Fiscalité immobilière

Location nue ou LMNP : comprendre la différence entre revenus fonciers et BIC

Le régime fiscal d’un investissement locatif dépend d’abord de la manière dont le logement est loué. Une location vide relève des revenus fonciers. Une location meublée relève des bénéfices industriels et commerciaux, ou BIC.

Comment est imposée une location nue ?

Le micro-foncier

Le micro-foncier s’applique généralement lorsque les revenus fonciers bruts du foyer ne dépassent pas 15 000 € par an. L’administration applique un abattement de 30 %. Le propriétaire est imposé sur 70 % des loyers et ne peut pas déduire séparément ses intérêts, travaux, assurances ou taxe foncière.

Le régime réel foncier

Au régime réel, le revenu imposable correspond aux loyers diminués des charges admises : intérêts d’emprunt, entretien, réparation, certains travaux d’amélioration, frais de gestion, assurances, taxe foncière et charges de copropriété.

Lorsque les charges dépassent les loyers, un déficit foncier peut apparaître. La fraction provenant des charges autres que les intérêts peut, sous conditions, réduire le revenu global dans la limite annuelle applicable. Le choix volontaire du réel engage normalement le contribuable pendant trois ans.

Comment est imposé un LMNP ?

La location meublée est fiscalement considérée comme une activité commerciale. Le propriétaire reste non professionnel lorsque les conditions du statut professionnel ne sont pas réunies.

Le micro-BIC

Pour une location meublée de longue durée, le micro-BIC est accessible pour les recettes perçues en 2026 dans la limite de 83 600 €, sous réserve des règles de franchissement des seuils. L’abattement est de 50 % et aucune charge n’est déduite séparément.

Les règles diffèrent pour les meublés de tourisme, selon qu’ils sont classés ou non.

Le régime réel BIC

Au réel, le propriétaire déduit notamment les intérêts, assurances, taxe foncière, charges, frais de gestion, entretien, honoraires comptables, mobilier et équipements selon leur traitement comptable.

Il peut aussi amortir le logement, hors valeur du terrain, et le mobilier. L’amortissement répartit comptablement le coût du bien sur sa durée d’utilisation et peut réduire fortement le résultat fiscal. Pour une personne physique, les amortissements ne peuvent toutefois pas créer ou aggraver un déficit fiscal.

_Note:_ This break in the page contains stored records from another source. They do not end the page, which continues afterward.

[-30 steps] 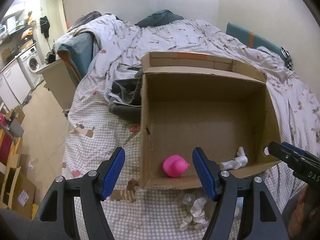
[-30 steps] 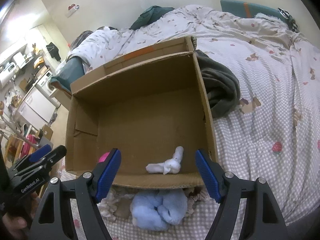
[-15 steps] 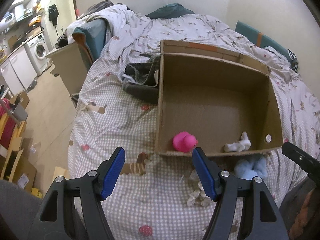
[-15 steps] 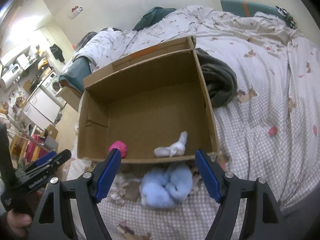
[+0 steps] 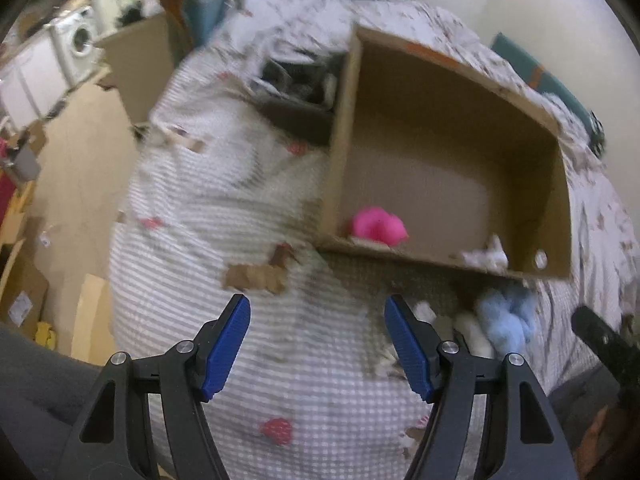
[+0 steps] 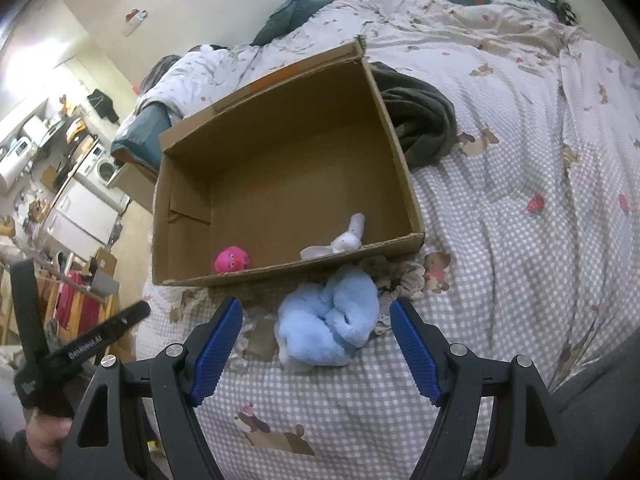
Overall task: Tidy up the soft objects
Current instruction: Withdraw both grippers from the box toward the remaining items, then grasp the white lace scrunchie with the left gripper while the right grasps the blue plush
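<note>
An open cardboard box (image 6: pixel 404 164) lies on the bed; it also shows in the left wrist view (image 5: pixel 340 152). Inside at its near wall are a pink plush toy (image 6: pixel 231 260) (image 5: pixel 378 227) and a white soft toy (image 6: pixel 340 240) (image 5: pixel 488 254). A light blue fluffy toy (image 6: pixel 332 320) (image 5: pixel 506 320) lies on the bedspread in front of the box, with pale scrunchies (image 6: pixel 408 280) beside it. My right gripper (image 6: pixel 316 344) is open and empty, just before the blue toy. My left gripper (image 5: pixel 318 344) is open and empty over bare bedspread, left of the blue toy.
A dark grey garment (image 6: pixel 420 120) lies against the box's right side and another dark bundle (image 5: pixel 296 96) at its left. The bed's left edge (image 5: pixel 120 240) drops to the floor with cardboard boxes (image 5: pixel 24 300). A washing machine (image 5: pixel 76 40) stands far left.
Both grippers have pulled back from the box toward the bed's near edge. The blue toy and scrunchies have come into view. The left wrist view is now motion-blurred.
</note>
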Action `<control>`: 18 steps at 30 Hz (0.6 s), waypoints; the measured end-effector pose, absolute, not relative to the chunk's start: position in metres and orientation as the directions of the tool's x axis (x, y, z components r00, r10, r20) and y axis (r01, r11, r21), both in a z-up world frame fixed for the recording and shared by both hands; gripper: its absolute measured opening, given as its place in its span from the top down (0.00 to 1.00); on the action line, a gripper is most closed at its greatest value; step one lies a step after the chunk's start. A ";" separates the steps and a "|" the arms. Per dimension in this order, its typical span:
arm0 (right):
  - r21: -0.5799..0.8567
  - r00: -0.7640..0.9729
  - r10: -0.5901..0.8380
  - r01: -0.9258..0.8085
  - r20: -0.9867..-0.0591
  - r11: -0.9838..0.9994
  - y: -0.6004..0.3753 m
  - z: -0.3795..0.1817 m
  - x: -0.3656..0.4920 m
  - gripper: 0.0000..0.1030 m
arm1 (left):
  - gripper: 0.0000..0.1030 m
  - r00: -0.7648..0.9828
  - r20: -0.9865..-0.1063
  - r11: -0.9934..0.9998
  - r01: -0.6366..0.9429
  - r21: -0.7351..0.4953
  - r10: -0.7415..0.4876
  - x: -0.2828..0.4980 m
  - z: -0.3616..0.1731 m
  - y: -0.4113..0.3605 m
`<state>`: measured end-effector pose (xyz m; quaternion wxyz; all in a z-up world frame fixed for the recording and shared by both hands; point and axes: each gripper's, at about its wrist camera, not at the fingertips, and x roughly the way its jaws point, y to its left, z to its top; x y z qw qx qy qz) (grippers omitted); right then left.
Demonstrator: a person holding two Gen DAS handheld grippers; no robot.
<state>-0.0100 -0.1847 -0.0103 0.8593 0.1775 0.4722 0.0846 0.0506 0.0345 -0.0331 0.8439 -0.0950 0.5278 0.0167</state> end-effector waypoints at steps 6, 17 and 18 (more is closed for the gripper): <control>0.408 0.506 0.323 0.064 -0.800 0.911 -0.190 -0.023 -0.001 0.22 | 0.35 0.366 -0.915 0.982 -0.009 -0.187 -0.170 0.056 -0.056 -0.001; 0.441 0.483 0.342 0.104 -0.806 0.892 -0.197 -0.031 0.004 0.22 | 0.45 0.285 -0.938 0.979 0.028 -0.200 -0.200 0.071 -0.082 -0.024; 0.441 0.482 0.343 0.104 -0.806 0.892 -0.196 -0.032 0.004 0.22 | 0.50 0.278 -0.939 0.979 0.018 -0.205 -0.202 0.073 -0.085 -0.024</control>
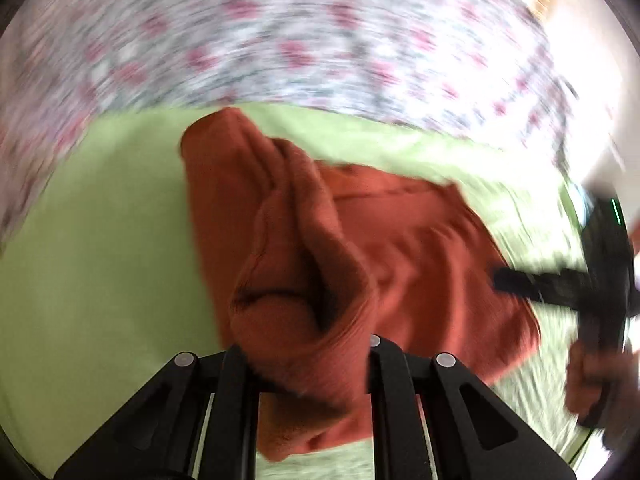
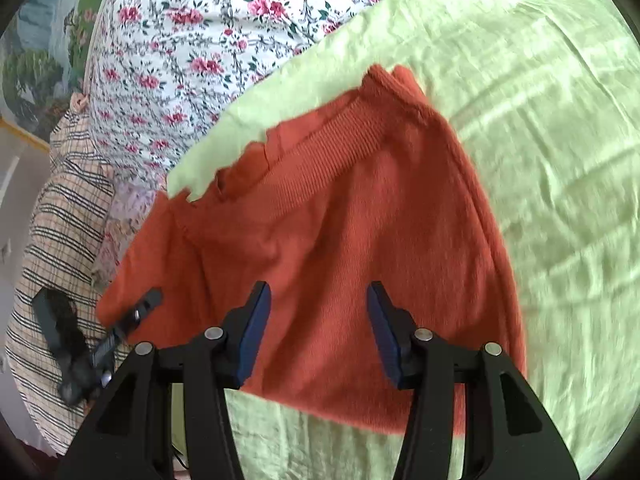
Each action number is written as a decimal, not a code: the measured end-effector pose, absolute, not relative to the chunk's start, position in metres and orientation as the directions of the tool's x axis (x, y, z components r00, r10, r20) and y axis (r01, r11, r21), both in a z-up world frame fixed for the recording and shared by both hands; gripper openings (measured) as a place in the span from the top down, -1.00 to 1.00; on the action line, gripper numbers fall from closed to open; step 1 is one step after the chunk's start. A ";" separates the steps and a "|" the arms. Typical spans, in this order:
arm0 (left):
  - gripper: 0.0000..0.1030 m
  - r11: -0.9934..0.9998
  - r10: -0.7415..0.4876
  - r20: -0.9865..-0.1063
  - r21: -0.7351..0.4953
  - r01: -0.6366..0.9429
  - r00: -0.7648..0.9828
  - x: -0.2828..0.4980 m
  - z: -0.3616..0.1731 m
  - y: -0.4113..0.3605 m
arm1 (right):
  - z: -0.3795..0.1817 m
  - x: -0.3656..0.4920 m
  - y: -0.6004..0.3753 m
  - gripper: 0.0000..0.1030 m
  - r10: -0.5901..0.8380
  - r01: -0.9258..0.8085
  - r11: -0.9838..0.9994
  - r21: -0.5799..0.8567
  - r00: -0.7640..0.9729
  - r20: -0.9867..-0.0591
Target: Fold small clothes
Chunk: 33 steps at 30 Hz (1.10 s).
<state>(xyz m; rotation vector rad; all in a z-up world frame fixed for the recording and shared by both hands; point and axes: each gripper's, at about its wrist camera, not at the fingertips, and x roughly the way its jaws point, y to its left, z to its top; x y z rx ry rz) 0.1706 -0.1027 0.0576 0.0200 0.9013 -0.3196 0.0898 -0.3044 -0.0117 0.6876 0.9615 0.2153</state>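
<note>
A small rust-orange knit sweater [image 2: 340, 216] lies on a light green sheet [image 2: 540, 120]. In the left wrist view my left gripper [image 1: 306, 356] is shut on a bunched sleeve of the sweater [image 1: 296, 280], lifted above the rest of the garment [image 1: 424, 256]. The view is blurred by motion. My right gripper [image 2: 318, 320] is open and empty, its blue-padded fingers [image 2: 256, 320] hovering over the sweater's body. The right gripper also shows at the right edge of the left wrist view [image 1: 560, 284]. The left gripper shows at the sweater's left edge in the right wrist view [image 2: 132, 320].
A white floral bedcover [image 2: 180, 40] lies beyond the green sheet. A plaid checked cloth [image 2: 60, 220] lies at the left in the right wrist view. A landscape picture [image 2: 36, 60] is at the far left.
</note>
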 end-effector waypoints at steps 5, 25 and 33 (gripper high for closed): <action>0.76 0.905 -0.228 -0.820 0.020 0.425 0.524 0.155 0.014 -0.164 | -0.012 0.119 -0.303 0.00 0.501 0.081 0.765 0.639 0.549 -0.669; 0.75 0.866 -0.321 -0.749 0.016 0.500 0.580 0.137 0.073 -0.197 | 0.012 0.199 -0.248 0.70 0.646 -0.120 0.732 0.671 0.435 -0.627; 0.73 0.792 -0.429 -0.787 -0.092 0.603 0.443 0.148 0.043 -0.273 | 0.028 0.180 -0.334 0.70 0.551 -0.071 0.795 0.602 0.499 -0.669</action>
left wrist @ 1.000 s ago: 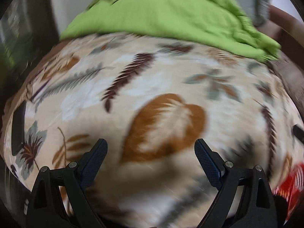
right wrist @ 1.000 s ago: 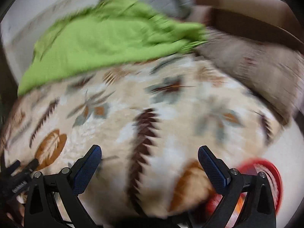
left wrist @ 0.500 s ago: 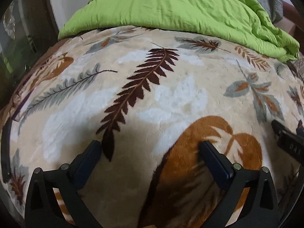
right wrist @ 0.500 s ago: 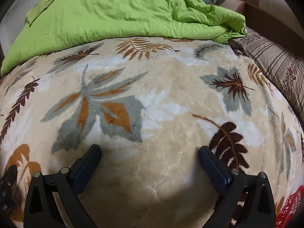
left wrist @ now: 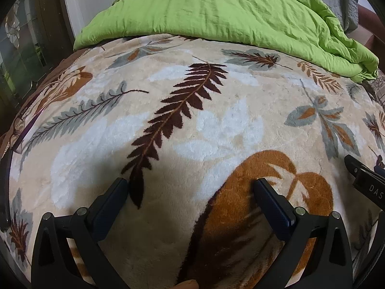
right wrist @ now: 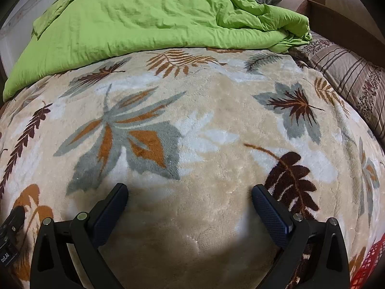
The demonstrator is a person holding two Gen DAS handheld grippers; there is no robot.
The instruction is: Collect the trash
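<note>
Trash basket (right wrist: 368, 262): red lattice beside plush blanket (right wrist: 204, 187)

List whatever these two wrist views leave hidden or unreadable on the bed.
- Red lattice item, right wrist view: cut off by the lower right edge, so what it is stays unclear.
- Eyeglasses, left wrist view: partly cut off at the left rim.
- Trash: none visible in either view; the green comforter may hide some.
- Leaf-print blanket: its near edge lies behind the open right gripper.

Black gripper (left wrist: 190, 187) frames, dark blue textured pads (right wrist: 269, 209) (silver screws)
</note>
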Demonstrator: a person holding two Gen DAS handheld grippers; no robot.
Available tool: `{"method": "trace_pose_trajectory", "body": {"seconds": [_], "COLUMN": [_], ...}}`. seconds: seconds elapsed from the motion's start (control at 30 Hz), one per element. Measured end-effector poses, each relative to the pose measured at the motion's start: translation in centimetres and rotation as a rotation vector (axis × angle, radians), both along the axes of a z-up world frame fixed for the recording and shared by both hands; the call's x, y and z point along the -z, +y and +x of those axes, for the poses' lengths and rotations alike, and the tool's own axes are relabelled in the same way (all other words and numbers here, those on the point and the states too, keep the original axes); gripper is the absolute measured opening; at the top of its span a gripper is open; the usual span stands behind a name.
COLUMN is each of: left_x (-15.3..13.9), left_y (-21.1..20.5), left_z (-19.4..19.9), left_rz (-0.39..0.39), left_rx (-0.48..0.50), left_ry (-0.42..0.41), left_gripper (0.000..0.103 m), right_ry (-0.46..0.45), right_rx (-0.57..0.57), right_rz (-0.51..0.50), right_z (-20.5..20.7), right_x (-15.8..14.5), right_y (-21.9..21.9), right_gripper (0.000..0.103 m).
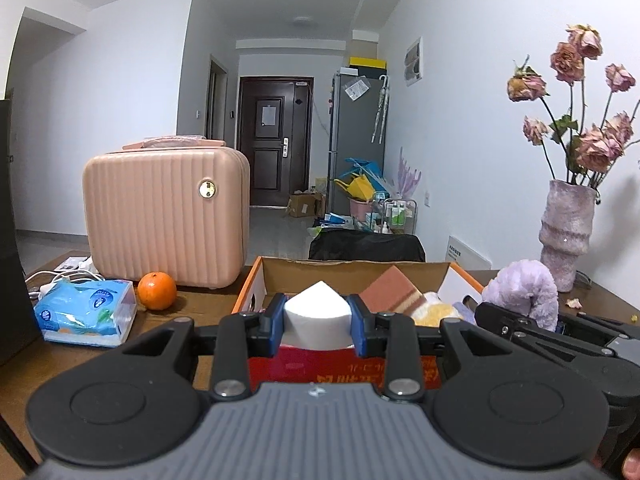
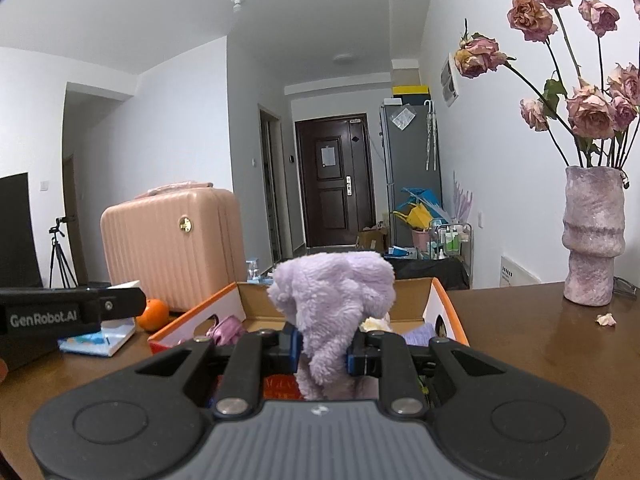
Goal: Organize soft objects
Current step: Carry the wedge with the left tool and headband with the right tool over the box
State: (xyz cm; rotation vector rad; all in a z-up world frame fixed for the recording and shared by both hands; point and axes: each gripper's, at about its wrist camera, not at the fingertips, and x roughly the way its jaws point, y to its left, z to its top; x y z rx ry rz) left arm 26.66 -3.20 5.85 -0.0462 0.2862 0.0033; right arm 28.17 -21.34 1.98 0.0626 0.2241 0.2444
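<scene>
My left gripper [image 1: 318,322] is shut on a white foam block [image 1: 318,312] and holds it over the near end of an open cardboard box [image 1: 256,280] with orange edges. Inside the box lie a brown-and-tan sponge [image 1: 394,294] and a yellowish soft item [image 1: 436,314]. My right gripper [image 2: 322,350] is shut on a purple plush toy [image 2: 334,300], held above the same box [image 2: 448,308]. The plush toy also shows at the right of the left wrist view [image 1: 524,292].
A pink hard case [image 1: 166,216] stands left of the box, with an orange [image 1: 157,291] and a blue tissue pack [image 1: 86,312] in front. A purple vase of dried roses [image 2: 594,236] stands at the right on the brown table [image 2: 540,344].
</scene>
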Motion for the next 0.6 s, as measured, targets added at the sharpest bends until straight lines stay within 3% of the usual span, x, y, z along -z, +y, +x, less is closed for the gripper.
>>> {"method": "trace_pose_trajectory", "body": {"seconds": [0.6], "left_x": [-0.3], "left_y": [0.3], "left_z": [6.0], "left_rz": [-0.037], "left_rx": [-0.004], "left_ry": [-0.002], "left_gripper": [0.033], "right_ry": [0.002], "right_rx": [0.025], "right_rz": [-0.008], "right_z": [6.1], "right_x": [-0.5], "right_y": [1.1], "right_gripper": [0.02]}}
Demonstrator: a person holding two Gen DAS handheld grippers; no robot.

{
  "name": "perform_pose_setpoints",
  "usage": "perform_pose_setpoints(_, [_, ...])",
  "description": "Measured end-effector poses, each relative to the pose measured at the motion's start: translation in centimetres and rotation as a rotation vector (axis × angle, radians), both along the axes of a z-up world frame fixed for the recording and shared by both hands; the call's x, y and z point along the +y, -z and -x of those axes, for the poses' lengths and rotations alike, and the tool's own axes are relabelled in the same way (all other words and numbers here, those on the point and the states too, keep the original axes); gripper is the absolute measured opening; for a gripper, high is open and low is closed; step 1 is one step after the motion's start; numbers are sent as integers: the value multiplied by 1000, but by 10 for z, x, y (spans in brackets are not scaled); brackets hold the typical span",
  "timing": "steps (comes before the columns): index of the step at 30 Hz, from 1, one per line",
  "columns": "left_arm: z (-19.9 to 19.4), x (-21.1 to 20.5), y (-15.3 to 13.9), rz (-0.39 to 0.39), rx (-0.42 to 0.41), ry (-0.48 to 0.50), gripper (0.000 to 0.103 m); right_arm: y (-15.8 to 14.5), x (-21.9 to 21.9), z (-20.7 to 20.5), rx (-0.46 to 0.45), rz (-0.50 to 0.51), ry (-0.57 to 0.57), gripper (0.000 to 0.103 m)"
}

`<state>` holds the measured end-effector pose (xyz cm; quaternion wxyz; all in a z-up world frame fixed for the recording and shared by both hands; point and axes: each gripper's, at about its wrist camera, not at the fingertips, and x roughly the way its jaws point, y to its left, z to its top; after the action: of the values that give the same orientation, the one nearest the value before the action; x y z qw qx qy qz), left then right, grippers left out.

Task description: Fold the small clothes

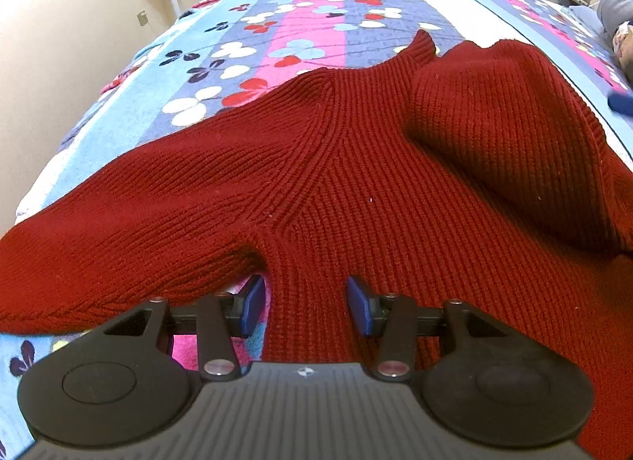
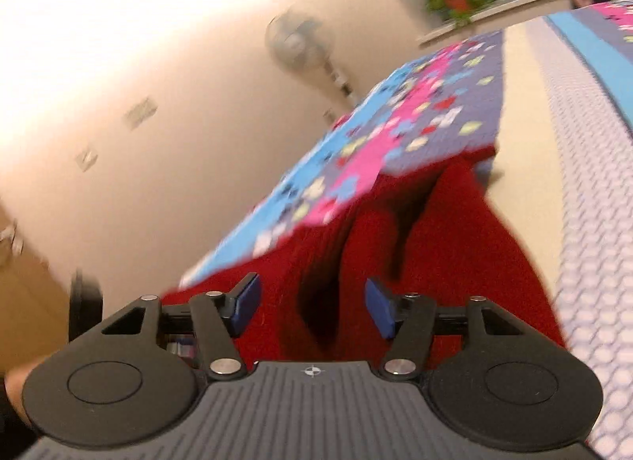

Comment sont traités les déficits ?

En location nue, le déficit foncier peut partiellement réduire le revenu global, puis les revenus fonciers futurs. En LMNP, le déficit provenant des charges est reportable sur les bénéfices d’autres locations meublées non professionnelles pendant dix ans. Il ne s’impute pas sur les salaires ou pensions.

La location nue peut donc être intéressante pour un contribuable réalisant d’importants travaux déductibles. Le LMNP réel cherche davantage à limiter l’imposition des loyers dans la durée.

Quelles différences à la revente ?

La location nue relève du régime des plus-values immobilières des particuliers. Le LMNP relève également de ce régime, mais la loi de finances pour 2025 a modifié le calcul pour de nombreuses cessions réalisées depuis le 15 février 2025.

Les amortissements fiscalement déduits viennent désormais diminuer le prix d’acquisition retenu pour calculer la plus-value, avant les abattements pour durée de détention. Certaines résidences-services bénéficient d’une exception.

La location meublée peut-elle supporter la CFE ?

La location meublée est susceptible d’être soumise à la cotisation foncière des entreprises, notamment lorsque les recettes dépassent 5 000 €, sous réserve des exonérations. La location nue d’un logement d’habitation n’est normalement pas concernée.

Quel régime choisir ?

La location nue convient souvent aux locations longues, aux biens nécessitant des travaux ou aux propriétaires recherchant une gestion plus simple. Le LMNP peut être pertinent lorsque la demande meublée est réelle, que le propriétaire accepte une comptabilité plus importante et que l’amortissement maîtrise la fiscalité annuelle.

Le choix ne doit pas reposer uniquement sur l’abattement. Le loyer, la rotation, le mobilier, la CFE, les frais comptables et la fiscalité de sortie doivent être comparés.